相続手続きにおいて、遺言書の原本の代わりに使用することになります。

 また、家庭裁判所の検認手続きは不要です。


 このほか、相続人などが法務局で閲覧する制度も用意されています。

 添付書類として戸籍謄本の一式などがやはり必要になります。

 手数料は令和6年7月現在、モニター閲覧が1,400円、原本閲覧が1,700円です。

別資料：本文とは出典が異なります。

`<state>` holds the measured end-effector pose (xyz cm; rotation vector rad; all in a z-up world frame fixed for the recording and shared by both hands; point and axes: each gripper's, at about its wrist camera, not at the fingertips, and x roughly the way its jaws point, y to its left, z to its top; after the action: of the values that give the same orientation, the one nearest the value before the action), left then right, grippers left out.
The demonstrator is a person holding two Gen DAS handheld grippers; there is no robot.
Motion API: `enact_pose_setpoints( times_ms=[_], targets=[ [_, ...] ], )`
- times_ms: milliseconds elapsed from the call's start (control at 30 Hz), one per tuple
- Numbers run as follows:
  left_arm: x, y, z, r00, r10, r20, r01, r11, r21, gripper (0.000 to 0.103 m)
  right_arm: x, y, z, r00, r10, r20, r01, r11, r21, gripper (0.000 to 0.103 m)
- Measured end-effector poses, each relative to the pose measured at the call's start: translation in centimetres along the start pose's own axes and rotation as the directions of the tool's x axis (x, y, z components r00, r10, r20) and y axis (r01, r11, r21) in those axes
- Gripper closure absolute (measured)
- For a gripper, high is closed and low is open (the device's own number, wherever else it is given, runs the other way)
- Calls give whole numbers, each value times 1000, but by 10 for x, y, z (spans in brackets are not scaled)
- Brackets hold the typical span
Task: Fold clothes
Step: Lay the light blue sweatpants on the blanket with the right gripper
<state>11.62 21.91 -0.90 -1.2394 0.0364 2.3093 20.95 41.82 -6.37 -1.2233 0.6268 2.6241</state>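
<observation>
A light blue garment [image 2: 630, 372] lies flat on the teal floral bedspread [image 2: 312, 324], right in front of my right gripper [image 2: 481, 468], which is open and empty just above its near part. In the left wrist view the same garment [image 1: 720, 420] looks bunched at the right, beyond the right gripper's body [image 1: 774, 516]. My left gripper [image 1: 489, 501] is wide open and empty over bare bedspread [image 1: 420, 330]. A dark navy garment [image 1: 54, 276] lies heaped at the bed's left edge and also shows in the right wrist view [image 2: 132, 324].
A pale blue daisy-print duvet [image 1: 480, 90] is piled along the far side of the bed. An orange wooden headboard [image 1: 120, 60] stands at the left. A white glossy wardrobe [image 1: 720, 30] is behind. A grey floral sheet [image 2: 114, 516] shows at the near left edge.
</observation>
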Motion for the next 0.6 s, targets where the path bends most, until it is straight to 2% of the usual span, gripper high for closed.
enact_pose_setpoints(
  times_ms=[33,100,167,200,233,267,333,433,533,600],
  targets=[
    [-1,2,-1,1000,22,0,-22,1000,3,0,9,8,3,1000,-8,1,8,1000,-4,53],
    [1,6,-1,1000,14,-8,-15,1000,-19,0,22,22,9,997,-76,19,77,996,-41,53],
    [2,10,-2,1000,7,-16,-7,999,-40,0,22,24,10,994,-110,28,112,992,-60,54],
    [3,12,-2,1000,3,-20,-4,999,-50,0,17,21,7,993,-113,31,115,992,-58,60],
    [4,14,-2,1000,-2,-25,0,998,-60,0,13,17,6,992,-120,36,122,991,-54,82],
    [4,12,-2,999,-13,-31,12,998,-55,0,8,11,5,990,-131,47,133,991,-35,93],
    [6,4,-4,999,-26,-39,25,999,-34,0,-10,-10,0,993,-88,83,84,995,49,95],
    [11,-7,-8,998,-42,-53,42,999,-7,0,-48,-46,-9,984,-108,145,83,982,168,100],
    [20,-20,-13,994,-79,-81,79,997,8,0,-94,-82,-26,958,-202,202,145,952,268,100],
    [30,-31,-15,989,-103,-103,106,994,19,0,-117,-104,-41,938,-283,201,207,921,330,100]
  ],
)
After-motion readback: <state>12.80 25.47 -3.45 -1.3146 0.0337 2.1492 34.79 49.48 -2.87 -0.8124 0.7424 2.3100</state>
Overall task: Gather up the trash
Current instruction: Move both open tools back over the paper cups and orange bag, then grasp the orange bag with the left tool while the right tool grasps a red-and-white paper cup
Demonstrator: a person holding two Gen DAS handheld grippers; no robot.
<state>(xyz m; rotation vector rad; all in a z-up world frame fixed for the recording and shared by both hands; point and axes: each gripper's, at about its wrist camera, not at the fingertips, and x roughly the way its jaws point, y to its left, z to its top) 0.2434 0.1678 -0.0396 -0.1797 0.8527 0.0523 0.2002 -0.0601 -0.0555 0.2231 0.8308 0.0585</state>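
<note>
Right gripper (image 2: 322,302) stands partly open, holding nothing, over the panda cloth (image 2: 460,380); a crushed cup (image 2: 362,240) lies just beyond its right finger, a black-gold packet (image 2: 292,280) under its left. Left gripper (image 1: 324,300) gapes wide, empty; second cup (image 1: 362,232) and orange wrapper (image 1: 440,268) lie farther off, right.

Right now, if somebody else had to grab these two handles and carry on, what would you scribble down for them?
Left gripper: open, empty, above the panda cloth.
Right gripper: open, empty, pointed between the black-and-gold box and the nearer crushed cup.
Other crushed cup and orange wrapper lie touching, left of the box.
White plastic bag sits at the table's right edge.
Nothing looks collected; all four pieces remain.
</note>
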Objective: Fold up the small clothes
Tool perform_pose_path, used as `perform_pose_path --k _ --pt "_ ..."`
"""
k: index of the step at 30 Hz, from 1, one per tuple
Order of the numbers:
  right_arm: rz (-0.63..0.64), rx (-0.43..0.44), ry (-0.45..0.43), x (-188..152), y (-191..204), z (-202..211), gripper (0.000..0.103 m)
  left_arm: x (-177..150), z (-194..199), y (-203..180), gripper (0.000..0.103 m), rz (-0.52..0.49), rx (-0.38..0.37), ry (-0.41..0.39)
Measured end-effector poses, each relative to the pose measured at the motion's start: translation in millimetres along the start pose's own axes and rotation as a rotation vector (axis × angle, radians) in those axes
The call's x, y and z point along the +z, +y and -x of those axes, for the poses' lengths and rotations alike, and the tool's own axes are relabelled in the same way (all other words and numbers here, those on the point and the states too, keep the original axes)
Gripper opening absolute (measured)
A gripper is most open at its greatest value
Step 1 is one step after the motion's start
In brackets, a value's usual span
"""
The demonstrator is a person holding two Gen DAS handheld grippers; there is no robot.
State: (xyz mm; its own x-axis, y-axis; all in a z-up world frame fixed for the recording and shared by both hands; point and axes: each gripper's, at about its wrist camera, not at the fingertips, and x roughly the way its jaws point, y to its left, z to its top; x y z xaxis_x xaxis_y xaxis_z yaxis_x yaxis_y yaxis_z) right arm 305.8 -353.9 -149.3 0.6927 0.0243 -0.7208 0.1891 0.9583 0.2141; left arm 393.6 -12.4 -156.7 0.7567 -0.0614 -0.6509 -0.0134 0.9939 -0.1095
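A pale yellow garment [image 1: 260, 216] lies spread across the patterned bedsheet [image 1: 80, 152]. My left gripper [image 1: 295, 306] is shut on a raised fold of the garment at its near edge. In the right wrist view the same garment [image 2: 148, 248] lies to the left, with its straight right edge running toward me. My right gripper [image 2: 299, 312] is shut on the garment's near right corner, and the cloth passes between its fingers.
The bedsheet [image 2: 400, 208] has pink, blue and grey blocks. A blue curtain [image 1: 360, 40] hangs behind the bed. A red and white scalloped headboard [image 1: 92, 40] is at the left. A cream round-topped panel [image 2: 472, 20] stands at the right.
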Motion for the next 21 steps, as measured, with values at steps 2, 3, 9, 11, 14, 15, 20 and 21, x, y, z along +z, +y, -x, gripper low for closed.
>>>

 そもそも、亡くなった人が自筆の遺言を法務局に保管したかどうかわからない場合、

法務局に対して「遺言書保管事実証明書」の交付を請求することができます。


 この請求に当たって、戸籍謄本の添付は、

遺言者の死亡と相続人であることが確認できる範囲で済みます。

 手数料は1通800円で、窓口請求では事前予約を要します。


 この証明書により、相続人に対しては文字どおり、

亡くなった人の遺言書が法務局に保管されているかどうかが証明されます。

 一方、相続人以外の場合、その人が受遺者(遺言で財産を受け取る人)や

遺言執行者(遺言の内容を実現する役目の人)になっている遺言が、

法務局にあるのかないのかを証明することになります。


 保管の事実が判明した後、相続人など関係者は通常、

改めて「遺言書情報証明書」の交付請求を行い、遺言の内容を求めていきます。



 さて、相続人や受遺者、遺言執行者といった関係者が、

法務局で遺言書の閲覧または遺言書情報証明書を取得した場合、

法務局は自動的に、他の相続人全員に対して、

自筆の遺言書が法務局に保管されていることを知らせます。

 これを「遺言書を保管している旨の通知(関係遺言書保管通知)」と呼びます。


 これにより、自筆の遺言を法務局で保管していない場合に必要な「検認」において、

家庭裁判所が全相続人に伝達するのと同じ効果が生まれます。

 そのため、遺言で財産を受け取る相続人だけで手続きは進められるものの、

財産を受け取れない相続人から連絡を受けて、

例えば、遺留分侵害額請求のきっかけになる可能性があります。


 この仕組みとは別に、「遺言者が指定した方への通知」(指定者通知)もあります。

 遺言者が保管時の希望により、自分が亡くなった後に

保管の事実を知らせたい人を予め指定しておき、

法務局が死去の事実を確認した場合に、その人に対してお知らせするものです。

 現在は3名まで指定することができます。

 この通知を受けた人が、遺言書情報証明書などの手続きをとることが想定されます。


 これまでに挙げた法務局への各種請求は、

本人または親権者や成年後見人といった法定代理人のみ行うことが認められます。

 平日日中に法務局を訪れなくても、郵送で請求することは可能です。

 また、交付請求書を自ら作成できなくても、専門家に作成を依頼することはでき、

司法書士と弁護士は、単独で業務として取り扱えます。